The QNI in the Nursing World
10 March 2021 | Professor John Unsworth QN
This month marks six months since I commenced the International Council of Nursing Global Nursing Leadership Institute (GNLI) programme.
The programme offers nursing leaders a chance to learn about political strategy, policy making and influence from a wide range of esteemed nursing leaders. My fellow GNLI scholars, drawn from 20 countries, are amazing nursing leaders and collectively we learn so much from each other.
Covid-19 has illustrated the importance of ‘thinking globally and acting locally’ as across the world everyone has shared their experiences and support each other to tackle the pandemic. The International Council of Nursing has played a key role in sharing information alongside the World Health Organization.
GNLI does not represent my first experience of global nursing leadership. I have been lucky enough to work with colleagues from eight different countries across four continents. As QNI Chair and a trustee I have worked in Grenada in the Eastern Caribbean alongside community nursing colleagues, pharmacists, and district medical officers to develop palliative care and symptom control.
Together with my friend and colleague Dr Guy Tucker, QNI Fellow, and Dr Ged Corcoran a Consultant in Palliative Medicine we delivered training to hundreds of nursing and healthcare staff. What struck me from this experience in 2015 was how similar the system of community nursing and primary care is to the UK. It comes as little surprise to learn through further research that the system of community nursing was developed on the island with the help of the Queen’s Nursing Institute.
I have also been lucky enough to work with nurse educators in Thailand to develop education using simulation. Later I worked with a range of academic staff developing University teaching which I have also undertaken in Ghana, Hungary, China, Vietnam, Bahrain and Ukraine.
One of the things which surprised me when working with colleagues from around the world is how the issues are fundamentally the same whether you are in Asia, Africa, or Europe. All countries struggle with getting the nursing voice heard, access to continuing education and fair pay and working conditions. Each country has a slightly different contextual background, but we can all learn from each other in terms of solutions.

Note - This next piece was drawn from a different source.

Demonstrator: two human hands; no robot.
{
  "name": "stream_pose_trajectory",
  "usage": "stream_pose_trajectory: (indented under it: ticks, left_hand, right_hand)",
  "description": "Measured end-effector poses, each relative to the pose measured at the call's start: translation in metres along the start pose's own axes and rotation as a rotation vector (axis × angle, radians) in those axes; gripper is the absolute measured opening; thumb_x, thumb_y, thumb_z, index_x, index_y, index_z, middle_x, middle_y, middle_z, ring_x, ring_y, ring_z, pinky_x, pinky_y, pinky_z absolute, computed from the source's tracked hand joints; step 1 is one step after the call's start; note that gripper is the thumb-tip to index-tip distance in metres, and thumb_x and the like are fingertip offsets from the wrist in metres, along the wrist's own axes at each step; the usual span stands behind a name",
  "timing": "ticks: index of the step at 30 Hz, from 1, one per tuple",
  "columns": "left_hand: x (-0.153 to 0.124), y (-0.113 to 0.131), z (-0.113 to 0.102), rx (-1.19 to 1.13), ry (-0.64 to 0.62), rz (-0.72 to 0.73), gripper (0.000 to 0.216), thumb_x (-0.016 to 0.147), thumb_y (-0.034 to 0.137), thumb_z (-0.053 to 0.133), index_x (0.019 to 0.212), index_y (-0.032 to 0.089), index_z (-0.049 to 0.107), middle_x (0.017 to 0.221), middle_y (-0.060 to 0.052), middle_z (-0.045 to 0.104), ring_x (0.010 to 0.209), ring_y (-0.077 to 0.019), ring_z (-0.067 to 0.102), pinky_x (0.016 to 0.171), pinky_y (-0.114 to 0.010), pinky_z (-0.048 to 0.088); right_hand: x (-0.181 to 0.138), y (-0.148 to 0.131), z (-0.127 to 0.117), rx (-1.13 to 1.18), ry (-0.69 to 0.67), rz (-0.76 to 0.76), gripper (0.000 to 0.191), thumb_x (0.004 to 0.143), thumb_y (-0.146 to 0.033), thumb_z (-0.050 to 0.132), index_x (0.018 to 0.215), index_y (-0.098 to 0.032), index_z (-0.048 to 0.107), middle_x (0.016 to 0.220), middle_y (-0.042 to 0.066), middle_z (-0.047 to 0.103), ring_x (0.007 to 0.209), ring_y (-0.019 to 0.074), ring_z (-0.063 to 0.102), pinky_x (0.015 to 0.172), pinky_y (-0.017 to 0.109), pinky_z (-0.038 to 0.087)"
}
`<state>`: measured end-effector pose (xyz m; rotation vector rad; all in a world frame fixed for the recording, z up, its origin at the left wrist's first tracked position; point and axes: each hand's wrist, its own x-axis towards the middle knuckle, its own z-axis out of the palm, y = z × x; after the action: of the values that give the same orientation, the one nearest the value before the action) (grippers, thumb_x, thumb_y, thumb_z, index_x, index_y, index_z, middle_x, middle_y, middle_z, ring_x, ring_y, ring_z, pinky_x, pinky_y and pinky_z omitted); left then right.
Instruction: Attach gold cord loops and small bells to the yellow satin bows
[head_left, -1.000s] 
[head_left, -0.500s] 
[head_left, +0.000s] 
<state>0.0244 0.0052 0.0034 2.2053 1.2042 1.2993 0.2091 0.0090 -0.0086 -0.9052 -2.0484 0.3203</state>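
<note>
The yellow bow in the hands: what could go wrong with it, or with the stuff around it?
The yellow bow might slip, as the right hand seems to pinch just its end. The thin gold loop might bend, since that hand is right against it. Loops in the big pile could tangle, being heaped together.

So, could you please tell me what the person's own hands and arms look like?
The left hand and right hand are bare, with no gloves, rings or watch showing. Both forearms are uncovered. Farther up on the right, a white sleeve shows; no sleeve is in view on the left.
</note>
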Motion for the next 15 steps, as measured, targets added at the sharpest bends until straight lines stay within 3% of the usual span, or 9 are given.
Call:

The Queen’s Nursing Institute has almost since its inception developed nursing globally. Queen’s Nursing Superintendents attended the first formal meeting of the International Council of Nursing (ICN) in 1899 in London as well as a subsequent meeting in Buffalo, New York State in 1901. Three staff later attended and presented on district nursing at the first quinquennial meeting of the ICN in 1904 in Berlin. At the time, the then Queen Victoria Jubilee Institute for Nurses (Q.V.J.I.N.) as the QNI was then called, was described as the only example of an organised national body of nurses in Britain.
Throughout its existence, the QNI has supported the development of community nursing in countries as far flung as Australia, Jamaica, Canada, and Thailand. This has included help and support on the ground with implementation and the sharing models of good practice.
Many of the services developed provide a neighbourhood and district approach which was characteristic of district nursing in the UK from the Institute’s inception through to the 1970s, when General Practice alignment became more common. So, the notion of neighbourhood nursing pre-dates the report from our friend and QNI Fellow Baroness Cumberlege on Neighbourhood Nursing. The QNI’s international work continues today with the QNI regularly (pre-pandemic) hosting visits from national nursing associations who wish to find out more about community nursing in the UK.
Dr Crystal Oldman CBE, the QNI’s Chief Executive was lucky enough to visit Australia and New Zealand in 2017 as part of the Sir Winston Churchill Travelling Fellowship, sharing details of community nursing in the UK and learning about services in those countries. Her report from the Fellowship can be read here.
Our 2020 Annual Conference, held online, saw delegates from a wide range of different countries including Nigeria, Switzerland, USA, Liberia, Poland, Norway, Ireland, Japan, and Singapore sharing knowledge and experience with UK based nurses.
As I enter the final module of GNLI and start to work with colleagues in Europe on nursing policy I look forward to supporting the development of community nursing and primary care across the globe, together with the QNI team.
Professor John Unsworth QN is Chair of QNI Council and Professor of Nursing at Northumbria University, Newcastle-upon-Tyne.